We reeeeeeally need to get beyond the 1986 paradigm of the branch removal cut at the collar as our definition of proper pruning. I've disagreed with murph on several things but this is not one of them. Ya gotta see the whole tree, and the long-term objective.


----------



## ropensaddle (Dec 6, 2011)

treeseer said:


> I encourage you to look again. the age of the exposed tissue makes all the difference--symplast/sapwood responds favorably, apoplast/heartwood does not, so it rots. As for sprouts, would an uncontrollable "flurry" really be expected from a 1.5" or even a 3" wound, when all those other growing points are left? I don't think so--the response would be diffused throughout more of the tree system than the location of the cut..
> 
> We reeeeeeally need to get beyond the 1986 paradigm of the branch removal cut at the collar as our definition of proper pruning. I've disagreed with murph on several things but this is not one of them. Ya gotta see the whole tree, and the long-term objective.

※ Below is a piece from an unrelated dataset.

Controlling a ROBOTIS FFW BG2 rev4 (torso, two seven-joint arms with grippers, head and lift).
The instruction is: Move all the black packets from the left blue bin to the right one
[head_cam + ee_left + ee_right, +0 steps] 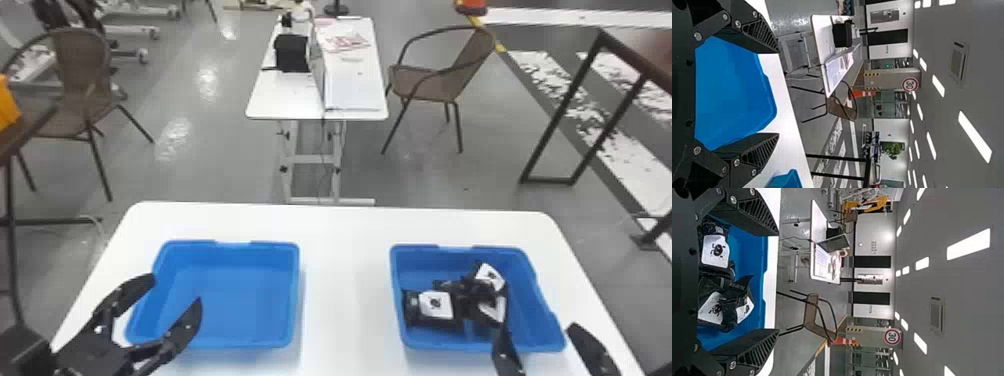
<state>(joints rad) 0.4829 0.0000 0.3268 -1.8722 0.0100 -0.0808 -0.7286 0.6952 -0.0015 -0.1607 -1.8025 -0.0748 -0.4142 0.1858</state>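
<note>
Both the left gripper (177,295) and right gripper (545,340) hang open, empty; lowering the right could snag piled black packets (435,307), dragging one out.

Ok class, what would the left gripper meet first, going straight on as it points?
Probably the left blue bin, though how high the left gripper sits is unclear; it might pass above.

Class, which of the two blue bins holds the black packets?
The right blue bin: black packets with white labels lie in it, while the left blue bin has a bare floor.
</note>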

Well now are you to tell me when suitable laterals are available near the 3"area that you would rather see it stubbed off? What are the objectives? My definition of proper pruning starts with a goal. Usually it consists of pruning dead, crossing branch and weak attachments and sometimes followed by light reduction with pruner! "And yes I can prune to a lateral with my Marvin". What the goal is of the prune determines my plan. If its just health related, I do what was mentioned above . If its for vista, I have been been asked to top, or worse over raise but only after documenting proof of me informing them what the result will be. I will say from a health aspect,the stubs may not be harmful but it is not up to my standard when there were obvious laterals 8" from stub.


----------



## ropensaddle (Dec 6, 2011)

murphy4trees said:


> Small stubs like that are almost guarenteed to die, not sucker, especially on tulip.. Please stop acting like you know what you're talking about!



Hmmmm, dead wood can encourage fungus. Just tell me why he have books that explain the proper cuts if we don't intend to care if we use them? Just ouside the bbpz and I  too far in and I  too far out and I look ugly and raise bugs and fungi :rant: If the tree could talk it would say that


----------



## ropensaddle (Dec 6, 2011)

ok folks I got to go freeze my buns being a tree undertaker the come back and mulch my own no trim necessary


----------



## lxt (Dec 6, 2011)

murphy4trees said:


> Small stubs like that are almost guarenteed to die, not sucker, especially on tulip.. Please stop acting like you know what you're talking about!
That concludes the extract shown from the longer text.